I'm optimistic about it, but probably won't switch over my home lab for a while. I've had quirks with my (now legacy) zsys + zfs on root for Ubuntu, but since it's a common config//widely used for years it's pretty easy to find support.
I probably won't use bcachefs until a similar level of adoption/community support exists.
Can't comment on bcachefs (I think it's still early), but I've been running with bcache in production on one "canary" machine for years, and it's been rock-solid.
In my experience the environment where the drives are running makes a huge difference in longevity. There's a ton more variability in residential contexts than in data center (or even office) space. Potential temperature and humidity variability is a notable challenge but what surprised me was the marked effect of even small amounts of dust.

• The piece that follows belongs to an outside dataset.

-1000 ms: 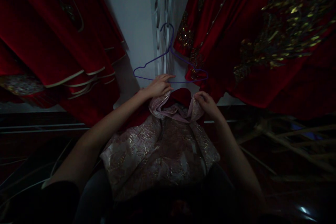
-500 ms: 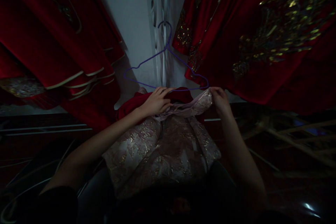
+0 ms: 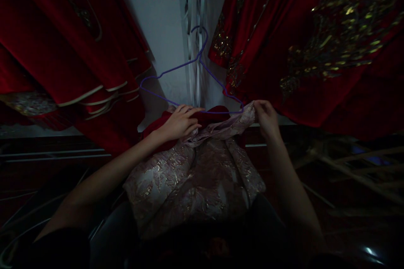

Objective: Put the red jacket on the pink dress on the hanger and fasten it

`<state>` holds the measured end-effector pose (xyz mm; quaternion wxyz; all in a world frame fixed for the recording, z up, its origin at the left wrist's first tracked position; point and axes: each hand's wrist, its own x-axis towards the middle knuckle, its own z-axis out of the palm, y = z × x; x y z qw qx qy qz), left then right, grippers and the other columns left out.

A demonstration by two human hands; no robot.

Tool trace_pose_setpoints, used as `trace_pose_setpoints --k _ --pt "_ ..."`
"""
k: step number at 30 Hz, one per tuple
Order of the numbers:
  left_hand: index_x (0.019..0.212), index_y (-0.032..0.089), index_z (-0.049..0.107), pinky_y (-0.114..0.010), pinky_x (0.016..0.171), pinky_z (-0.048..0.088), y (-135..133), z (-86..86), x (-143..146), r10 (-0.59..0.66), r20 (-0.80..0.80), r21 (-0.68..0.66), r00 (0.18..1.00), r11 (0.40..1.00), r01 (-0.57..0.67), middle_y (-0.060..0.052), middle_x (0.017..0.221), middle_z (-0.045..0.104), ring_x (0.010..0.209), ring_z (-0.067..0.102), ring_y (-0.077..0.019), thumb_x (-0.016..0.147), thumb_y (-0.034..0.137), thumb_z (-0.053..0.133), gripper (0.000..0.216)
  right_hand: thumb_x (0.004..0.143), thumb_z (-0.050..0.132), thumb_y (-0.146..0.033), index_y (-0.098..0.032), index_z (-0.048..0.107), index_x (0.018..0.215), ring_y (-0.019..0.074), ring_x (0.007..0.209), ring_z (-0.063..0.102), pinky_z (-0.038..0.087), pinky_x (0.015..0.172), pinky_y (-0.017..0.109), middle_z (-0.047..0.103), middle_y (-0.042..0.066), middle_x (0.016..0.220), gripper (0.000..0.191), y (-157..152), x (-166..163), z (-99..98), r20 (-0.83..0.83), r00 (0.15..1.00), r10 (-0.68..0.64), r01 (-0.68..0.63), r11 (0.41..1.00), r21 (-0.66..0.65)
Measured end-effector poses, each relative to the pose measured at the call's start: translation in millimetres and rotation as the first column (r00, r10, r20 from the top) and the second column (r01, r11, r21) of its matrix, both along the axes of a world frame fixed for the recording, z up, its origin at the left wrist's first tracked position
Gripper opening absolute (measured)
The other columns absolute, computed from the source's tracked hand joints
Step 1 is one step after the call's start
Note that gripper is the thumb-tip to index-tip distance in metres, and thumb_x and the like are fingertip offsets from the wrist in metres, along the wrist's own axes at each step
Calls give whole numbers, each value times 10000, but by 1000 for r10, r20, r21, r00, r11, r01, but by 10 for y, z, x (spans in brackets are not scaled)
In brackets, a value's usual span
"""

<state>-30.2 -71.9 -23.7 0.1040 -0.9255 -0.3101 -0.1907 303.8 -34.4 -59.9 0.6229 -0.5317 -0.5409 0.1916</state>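
A shiny pinkish garment (image 3: 202, 180) with a metallic leaf-like pattern lies over my lap, its band (image 3: 236, 125) stretched between my hands. My right hand (image 3: 267, 116) pinches the right end of that band. My left hand (image 3: 181, 124) is closed at the lower bar of a purple wire hanger (image 3: 176, 67), with the band's left end against its fingers. The hanger stands up beyond the garment, hook at the top and leaning a little. Behind my left fingers, part of the grip is hidden. Red cloth (image 3: 217, 112) shows just behind the band.
Red garments (image 3: 78, 50) with pale trim hang at the left. More red cloth (image 3: 299, 96) with gold sequins hangs at the right. A white cabinet or wall (image 3: 151, 12) stands between them. Low at the right is a dim slatted frame (image 3: 356, 172).
The hanger has tilted and shifted left, its left end now lower. My left hand has moved slightly left with it. My right hand still pinches the band and is slightly higher.
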Motion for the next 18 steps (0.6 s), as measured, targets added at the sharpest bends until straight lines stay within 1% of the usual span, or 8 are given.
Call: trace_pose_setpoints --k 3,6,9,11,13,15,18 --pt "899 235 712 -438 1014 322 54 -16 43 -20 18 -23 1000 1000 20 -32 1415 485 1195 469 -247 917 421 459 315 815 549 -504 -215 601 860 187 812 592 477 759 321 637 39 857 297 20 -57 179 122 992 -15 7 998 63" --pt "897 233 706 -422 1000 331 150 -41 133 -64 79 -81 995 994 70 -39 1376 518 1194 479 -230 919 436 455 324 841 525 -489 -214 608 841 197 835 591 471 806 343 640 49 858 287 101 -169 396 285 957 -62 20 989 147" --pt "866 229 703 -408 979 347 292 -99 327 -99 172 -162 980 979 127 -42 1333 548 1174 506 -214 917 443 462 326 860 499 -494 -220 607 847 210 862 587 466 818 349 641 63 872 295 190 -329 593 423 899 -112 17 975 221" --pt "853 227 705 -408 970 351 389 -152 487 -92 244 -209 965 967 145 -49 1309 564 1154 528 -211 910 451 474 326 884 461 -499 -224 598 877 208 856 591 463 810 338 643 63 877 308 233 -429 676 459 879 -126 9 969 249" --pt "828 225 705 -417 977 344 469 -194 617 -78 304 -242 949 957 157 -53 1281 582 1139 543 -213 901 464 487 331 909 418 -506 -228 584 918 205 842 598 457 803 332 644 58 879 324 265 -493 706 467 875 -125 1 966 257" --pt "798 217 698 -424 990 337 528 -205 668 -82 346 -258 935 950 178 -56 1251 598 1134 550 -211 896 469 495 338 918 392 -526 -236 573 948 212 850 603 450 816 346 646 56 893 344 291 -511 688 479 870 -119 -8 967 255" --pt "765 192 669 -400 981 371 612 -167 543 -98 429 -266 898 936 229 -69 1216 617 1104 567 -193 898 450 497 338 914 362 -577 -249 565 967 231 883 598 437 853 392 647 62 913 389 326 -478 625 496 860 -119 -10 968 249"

Many years ago I was running an 8x500G array in an old Dell server in my basement. The drives were all factory-new Seagates - 7200RPM and may have been the "enterprise" versions (i.e. not cheap). Over 5 years I ended up averaging a drive failure every 6 months. I ran with 2 parity drives, kept spares around and RMA'd the drives as they broke.

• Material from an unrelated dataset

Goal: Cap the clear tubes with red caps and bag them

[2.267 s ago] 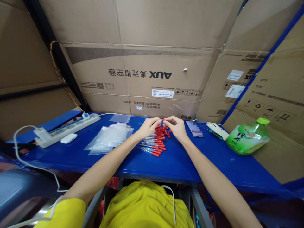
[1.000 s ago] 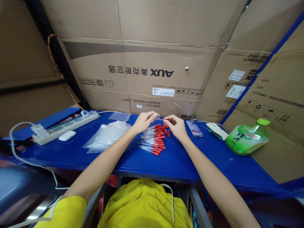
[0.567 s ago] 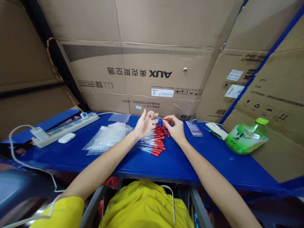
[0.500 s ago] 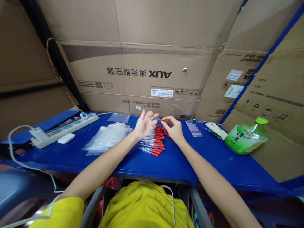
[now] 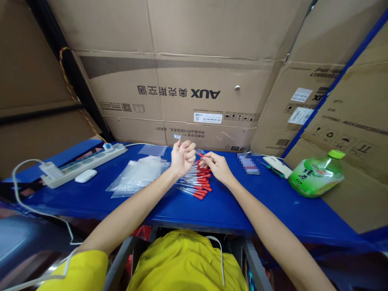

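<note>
Over the far part of the pile, my right hand [image 5: 217,166] pinches the red end of a dropper [image 5: 202,155], its clear tube pointing left. My left hand [image 5: 183,157] is beside it, palm turned up and fingers curled closed; whatever they hold is hidden. Below and between both hands lies a pile of glass droppers [image 5: 198,186], with clear tubes to the left and red rubber bulbs to the right. A stack of clear zip bags [image 5: 135,176] lies left of my left forearm, and a flat clear bag [image 5: 152,150] is behind it.
The blue table [image 5: 221,210] also carries a power strip [image 5: 87,163], a white earbud case [image 5: 86,176], a phone-like item [image 5: 249,163], a white device [image 5: 276,165] and a green drink bottle [image 5: 315,176]. Cardboard [image 5: 182,72] walls stand behind and at the right.
My left fingers have curled further closed. My right hand has shifted slightly left and down, bringing the dropper's red end closer to my left hand.
</note>
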### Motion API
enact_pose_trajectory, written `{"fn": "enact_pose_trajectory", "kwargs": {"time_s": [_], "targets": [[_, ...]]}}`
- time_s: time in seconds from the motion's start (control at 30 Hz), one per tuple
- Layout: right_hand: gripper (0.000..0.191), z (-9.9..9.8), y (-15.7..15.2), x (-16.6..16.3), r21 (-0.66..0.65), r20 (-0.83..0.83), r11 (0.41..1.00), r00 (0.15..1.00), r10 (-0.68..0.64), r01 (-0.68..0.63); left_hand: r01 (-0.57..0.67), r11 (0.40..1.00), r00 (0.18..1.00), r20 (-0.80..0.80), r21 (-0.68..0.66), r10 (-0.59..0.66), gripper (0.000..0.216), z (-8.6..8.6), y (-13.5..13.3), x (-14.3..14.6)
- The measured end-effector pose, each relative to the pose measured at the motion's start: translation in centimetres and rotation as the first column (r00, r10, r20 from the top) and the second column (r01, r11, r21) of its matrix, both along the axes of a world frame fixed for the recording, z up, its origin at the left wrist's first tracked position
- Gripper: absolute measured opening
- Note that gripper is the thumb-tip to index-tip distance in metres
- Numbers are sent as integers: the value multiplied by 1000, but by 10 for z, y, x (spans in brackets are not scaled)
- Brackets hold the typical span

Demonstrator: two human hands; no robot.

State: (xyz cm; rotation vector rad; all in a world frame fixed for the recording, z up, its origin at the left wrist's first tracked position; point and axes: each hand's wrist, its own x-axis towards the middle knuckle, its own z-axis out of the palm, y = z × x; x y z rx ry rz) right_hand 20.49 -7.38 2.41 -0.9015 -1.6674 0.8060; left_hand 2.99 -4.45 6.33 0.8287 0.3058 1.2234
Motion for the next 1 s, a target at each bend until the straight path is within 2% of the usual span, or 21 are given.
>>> {"fn": "enact_pose_trajectory", "kwargs": {"time_s": [0.13,0.33,0.67,1.0], "targets": [[39,2,-5,-3,42,33,998,998,-53,51,77,993,986,158,-93,-62,40,0,-3,3],[33,3,-9,-5,102,22,993,998,-54,52,171,970,935,339,-172,-105,40,1,-5,5],[31,2,-11,-8,168,75,985,995,-65,51,219,953,915,383,-207,-127,40,-7,-3,7],[28,1,-5,-8,161,8,984,997,-75,73,180,967,929,354,-178,-108,42,5,-6,2]]}}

I moved houses and ended up with a room dedicated to lab stuff. With the same setup I ended up going another 5 years without a single failure. It wasn't a surprise that the new environment was better, but it was surprising how much better a cleaner, more stable environment ended up being.

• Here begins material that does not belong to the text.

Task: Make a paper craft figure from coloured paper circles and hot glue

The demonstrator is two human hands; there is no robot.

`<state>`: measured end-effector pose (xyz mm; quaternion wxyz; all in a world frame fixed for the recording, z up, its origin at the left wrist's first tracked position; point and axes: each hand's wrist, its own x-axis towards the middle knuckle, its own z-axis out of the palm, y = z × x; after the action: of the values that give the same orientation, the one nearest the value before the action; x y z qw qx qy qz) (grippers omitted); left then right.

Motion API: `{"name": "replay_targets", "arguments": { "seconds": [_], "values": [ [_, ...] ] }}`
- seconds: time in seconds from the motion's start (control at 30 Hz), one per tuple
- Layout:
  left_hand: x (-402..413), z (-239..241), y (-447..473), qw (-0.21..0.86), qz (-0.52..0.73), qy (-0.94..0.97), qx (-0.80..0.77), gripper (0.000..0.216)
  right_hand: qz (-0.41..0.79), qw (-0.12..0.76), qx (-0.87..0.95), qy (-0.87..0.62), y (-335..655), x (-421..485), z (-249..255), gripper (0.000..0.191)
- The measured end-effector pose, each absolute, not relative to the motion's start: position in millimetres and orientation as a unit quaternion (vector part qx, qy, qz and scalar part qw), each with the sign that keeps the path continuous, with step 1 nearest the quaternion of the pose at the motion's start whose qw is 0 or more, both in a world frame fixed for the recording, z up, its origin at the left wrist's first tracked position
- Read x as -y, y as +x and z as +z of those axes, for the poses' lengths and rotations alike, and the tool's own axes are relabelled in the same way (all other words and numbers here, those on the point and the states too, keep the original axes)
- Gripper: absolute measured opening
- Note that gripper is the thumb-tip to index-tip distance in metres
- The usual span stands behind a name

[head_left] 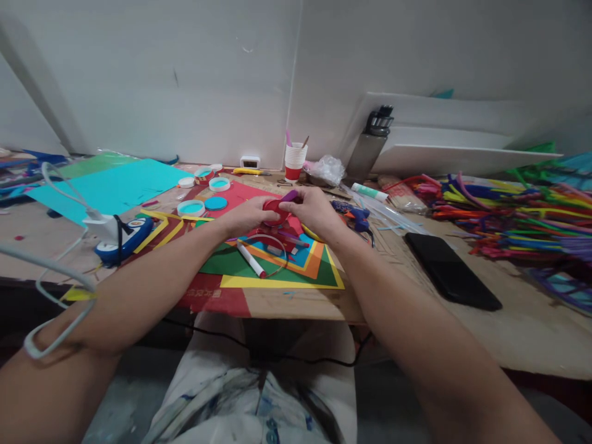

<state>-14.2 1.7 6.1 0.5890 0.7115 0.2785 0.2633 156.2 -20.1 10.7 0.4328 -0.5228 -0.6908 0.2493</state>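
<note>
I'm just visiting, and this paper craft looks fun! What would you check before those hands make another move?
- Red disc held: ok, it is in the left hand.
- Purple piece held: ok, it seems pinched in the right hand, against or close to the disc.
- Coloured paper free of loose things: not ok, a white marker lies on it.
- White cable away from the left arm: not ok, it loops across it in view.
- Blue tool, perhaps a glue gun, cool: cannot tell.
- Black phone out from under the hands: ok, it lies to their right.
</note>
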Motion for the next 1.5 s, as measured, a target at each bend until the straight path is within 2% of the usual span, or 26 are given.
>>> {"name": "replay_targets", "arguments": {
  "seconds": [0.17, 0.27, 0.37, 0.53, 0.7, 0.83, 0.93, 1.2, 1.5],
  "values": [
    [0.8, 8.2, -16.4, 0.503, 0.240, 0.775, -0.297, 0.028, 0.265, 0.398, 0.693, -0.540, 158.0, 24.1, 17.1, 0.005],
    [1.3, 7.7, -16.1, 0.488, 0.242, 0.785, -0.296, 0.031, 0.261, 0.388, 0.696, -0.545, 159.4, 22.7, 16.3, 0.005],
    [-0.2, 4.6, -16.7, 0.506, 0.240, 0.774, -0.296, 0.029, 0.249, 0.390, 0.698, -0.546, 158.1, 21.0, 12.2, 0.005],
    [-3.2, 1.5, -18.4, 0.555, 0.257, 0.740, -0.280, 0.031, 0.229, 0.442, 0.710, -0.498, 153.5, 18.8, 5.8, 0.007],
    [-5.7, 2.2, -18.3, 0.596, 0.288, 0.698, -0.272, 0.036, 0.280, 0.496, 0.683, -0.458, 154.7, 17.1, 3.7, 0.025],
    [-5.4, 4.1, -20.1, 0.587, 0.306, 0.698, -0.275, 0.039, 0.328, 0.480, 0.675, -0.455, 154.5, 17.5, 1.1, 0.012],
    [-3.8, 5.8, -20.6, 0.582, 0.314, 0.693, -0.287, 0.041, 0.355, 0.488, 0.660, -0.447, 152.3, 17.3, -1.2, 0.010],
    [-2.2, 3.1, -14.1, 0.576, 0.336, 0.681, -0.302, 0.035, 0.297, 0.527, 0.639, -0.475, 146.0, 13.4, -5.1, 0.006],
    [1.9, 7.5, -12.7, 0.677, 0.328, 0.592, -0.289, 0.022, 0.336, 0.505, 0.644, -0.467, 151.0, 16.2, -1.0, 0.011]
  ]
}}
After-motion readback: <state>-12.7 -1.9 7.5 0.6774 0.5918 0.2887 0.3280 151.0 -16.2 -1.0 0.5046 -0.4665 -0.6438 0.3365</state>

A drive failure every 6 months almost sounds more like dirty power than dust, I’ve always kept my NAS/file servers in dusty residential environments (I have a nice fuzzy gray Synology logo visible right now) and never seen anything like that
Except for the helium-filled ones, they aren't sealed; there is a very fine filter that equalises atmospheric pressure. (This is also why they have a maximum operating altitude --- the head needs a certain amount of atmospheric pressure to float.)
Don't know the details, but dust could have been impeding the effectiveness of his fans or clumping to create other hotspots in the system (including in the PSU).
>Many years ago I was running an 8x500G array in an old Dell server in my basement. The drives were all factory-new Seagates - 7200RPM and may have been the "enterprise" versions (i.e. not cheap). Over 5 years I ended up averaging a drive failure every 6 months. I ran with 2 parity drives, kept spares around and RMA'd the drives as they broke.
Hah! I had a 16x500GB Seagate array and also averaged an RMA every six months. I think there was a firmware issue with that generation.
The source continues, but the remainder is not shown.